Improving the classification of noise haters and distortion haters with mixture latent state-trait autoregressive modelling

Authors: Giulia Angonese1,2, Mareike Buhl3, Jonathan A. Gößwein4, Birger Kollmeier1, Andrea Hildebrandt1

1Carl von Ossietzky Universität Oldenburg
2Cluster of Excellence ‘Hearing4all’
3Center for Research and Innovation in Human Audiology (CERIAH), Institut de l’Audition, Institut Pasteur
4Fraunhofer Institute for Digital Media Technology

Background: Individuals have different preferences for setting hearing aid (HA) algorithms that reduce ambient noise but introduce signal distortion. “Noise haters” prefer greater noise reduction, even at the expense of signal quality. “Distortion haters” accept higher noise levels to avoid signal distortion. So far, these preferences have been considered stable over time and individuals have been classified solely on the basis of their trait scores. However, the question remains as to how stable individual listening preferences are and whether state-related variability needs to be considered as a further criterion for classifying individuals according to their preferences.

Methods: We designed a mobile task to measure noise-distortion preferences over two weeks in an ecological momentary assessment study with N=185 (106 f, Mage=63.1, SDage=6.5) unaided individuals who reported subjective hearing difficulties. Latent State-Trait Autoregressive (LST-AR) modelling was used to evaluate the stability of listening preferences and explore temporal dependencies between consecutive observations. The model has been extended to Mixture LST-AR for data-driven classification of noise and distortion haters, taking into account trait and state components of listening preferences.
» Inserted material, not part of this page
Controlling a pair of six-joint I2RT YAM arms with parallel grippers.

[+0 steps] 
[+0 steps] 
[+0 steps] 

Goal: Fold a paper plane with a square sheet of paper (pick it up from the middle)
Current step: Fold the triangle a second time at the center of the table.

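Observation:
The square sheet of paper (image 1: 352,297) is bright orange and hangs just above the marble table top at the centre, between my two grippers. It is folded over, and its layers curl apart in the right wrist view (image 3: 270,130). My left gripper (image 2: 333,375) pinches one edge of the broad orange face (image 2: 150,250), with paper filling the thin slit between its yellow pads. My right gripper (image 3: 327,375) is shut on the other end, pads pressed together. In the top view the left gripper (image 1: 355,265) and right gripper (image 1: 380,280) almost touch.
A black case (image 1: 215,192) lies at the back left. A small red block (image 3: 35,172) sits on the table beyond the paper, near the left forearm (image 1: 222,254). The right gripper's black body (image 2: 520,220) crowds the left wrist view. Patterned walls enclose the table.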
Results: Individual listening preferences show considerable state-related variance. Information on state-trait mean and variability was used for data driven classification. In addition to successful identification of noise haters, distortion haters and a third intermediate class based on longitudinal, outside of the lab data, we further differentiated between stable versus more variable individuals on listening preferences across multiple days.

Conclusions: Individualisation of HA fitting could be improved by assessing individual preferences along the noise-distortion trade-off, but we also need to take into account the day-to-day variability of these preferences in some individuals more than in others.